▼▼▼

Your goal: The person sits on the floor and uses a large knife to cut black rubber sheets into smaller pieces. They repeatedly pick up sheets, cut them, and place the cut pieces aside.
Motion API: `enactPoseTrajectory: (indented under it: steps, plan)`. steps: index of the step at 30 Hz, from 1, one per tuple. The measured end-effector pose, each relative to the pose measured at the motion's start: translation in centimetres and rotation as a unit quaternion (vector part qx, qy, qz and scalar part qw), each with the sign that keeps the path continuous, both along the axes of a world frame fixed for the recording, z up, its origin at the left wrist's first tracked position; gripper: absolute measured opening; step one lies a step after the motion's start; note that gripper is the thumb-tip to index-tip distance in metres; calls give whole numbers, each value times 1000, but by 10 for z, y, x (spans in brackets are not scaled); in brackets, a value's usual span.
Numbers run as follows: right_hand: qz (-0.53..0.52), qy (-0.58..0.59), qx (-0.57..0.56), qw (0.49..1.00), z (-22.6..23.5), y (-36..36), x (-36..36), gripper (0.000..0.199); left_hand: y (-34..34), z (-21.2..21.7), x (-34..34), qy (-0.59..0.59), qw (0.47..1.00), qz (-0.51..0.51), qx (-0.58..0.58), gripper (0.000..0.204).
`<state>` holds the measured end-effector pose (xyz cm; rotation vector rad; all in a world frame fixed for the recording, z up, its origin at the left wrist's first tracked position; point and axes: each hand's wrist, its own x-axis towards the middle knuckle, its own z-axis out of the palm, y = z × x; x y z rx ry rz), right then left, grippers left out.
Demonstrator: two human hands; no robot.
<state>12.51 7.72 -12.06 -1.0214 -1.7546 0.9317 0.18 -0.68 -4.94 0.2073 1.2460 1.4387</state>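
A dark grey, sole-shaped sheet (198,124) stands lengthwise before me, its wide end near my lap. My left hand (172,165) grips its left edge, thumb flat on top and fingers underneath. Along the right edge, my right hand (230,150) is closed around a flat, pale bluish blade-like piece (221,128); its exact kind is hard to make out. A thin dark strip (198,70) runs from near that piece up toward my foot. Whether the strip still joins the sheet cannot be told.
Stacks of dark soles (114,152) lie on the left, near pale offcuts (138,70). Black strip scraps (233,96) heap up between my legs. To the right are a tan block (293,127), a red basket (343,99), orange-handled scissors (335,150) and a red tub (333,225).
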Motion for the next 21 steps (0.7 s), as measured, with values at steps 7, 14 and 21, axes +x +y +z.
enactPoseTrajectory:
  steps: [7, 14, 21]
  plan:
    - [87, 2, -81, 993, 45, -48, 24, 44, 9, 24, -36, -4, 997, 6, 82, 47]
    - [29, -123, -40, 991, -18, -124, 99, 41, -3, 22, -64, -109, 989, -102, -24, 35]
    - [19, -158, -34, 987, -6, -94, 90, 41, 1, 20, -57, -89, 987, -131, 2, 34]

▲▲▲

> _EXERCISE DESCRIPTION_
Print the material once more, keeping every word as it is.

> _WRITTEN REPLY_
Your goal: The person sits on the floor and uses a large knife to cut black rubber sheets into smaller pieces. They repeatedly pick up sheets, cut them, and place the cut pieces aside.
Motion API: `enactPoseTrajectory: (indented under it: steps, plan)`. steps: index of the step at 30 Hz, from 1, one per tuple. The measured end-effector pose, each relative to the pose measured at the motion's start: translation in centimetres and rotation as a unit quaternion (vector part qx, qy, qz and scalar part qw), each with the sign that keeps the path continuous, both along the axes of a world frame fixed for the recording, z up, its origin at the left wrist's first tracked position; gripper: absolute measured opening; step one lies a step after the motion's start; note that gripper is the thumb-tip to index-tip distance in metres; calls give whole numbers, each value times 1000, but by 10 for z, y, x (spans in brackets are not scaled); in brackets, a value's usual span.
Numbers run as follows: right_hand: qz (-0.53..0.52), qy (-0.58..0.59), qx (-0.57..0.56), qw (0.49..1.00), z (-22.6..23.5), y (-36..36), x (-36..36), gripper (0.000..0.199); left_hand: y (-34..34), z (-21.2..21.7), x (-34..34), qy (-0.59..0.59), qw (0.47..1.00), qz (-0.51..0.51), qx (-0.58..0.58), gripper (0.000..0.204).
`<state>` holds the measured end-effector pose (xyz cm; rotation vector rad; all in a world frame fixed for the recording, z up, its origin at the left wrist's first tracked position; point and axes: each hand's wrist, its own x-axis towards the middle knuckle, its own z-axis out of the palm, y = z × x; x y z rx ry rz), right then left, grippers left out.
Demonstrator: two human hands; no robot.
<state>12.51 7.72 -12.06 -1.0214 -1.7546 0.9317 0.18 -0.68 -4.94 0.2073 1.2460 1.4387</state>
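A dark grey, sole-shaped sheet (198,124) stands lengthwise before me, its wide end near my lap. My left hand (172,165) grips its left edge, thumb flat on top and fingers underneath. Along the right edge, my right hand (230,150) is closed around a flat, pale bluish blade-like piece (221,128); its exact kind is hard to make out. A thin dark strip (198,70) runs from near that piece up toward my foot. Whether the strip still joins the sheet cannot be told.
Stacks of dark soles (114,152) lie on the left, near pale offcuts (138,70). Black strip scraps (233,96) heap up between my legs. To the right are a tan block (293,127), a red basket (343,99), orange-handled scissors (335,150) and a red tub (333,225).
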Motion for the next 21 steps (0.7 s), as measured, with values at steps 7, 14 and 21, axes +x +y +z.
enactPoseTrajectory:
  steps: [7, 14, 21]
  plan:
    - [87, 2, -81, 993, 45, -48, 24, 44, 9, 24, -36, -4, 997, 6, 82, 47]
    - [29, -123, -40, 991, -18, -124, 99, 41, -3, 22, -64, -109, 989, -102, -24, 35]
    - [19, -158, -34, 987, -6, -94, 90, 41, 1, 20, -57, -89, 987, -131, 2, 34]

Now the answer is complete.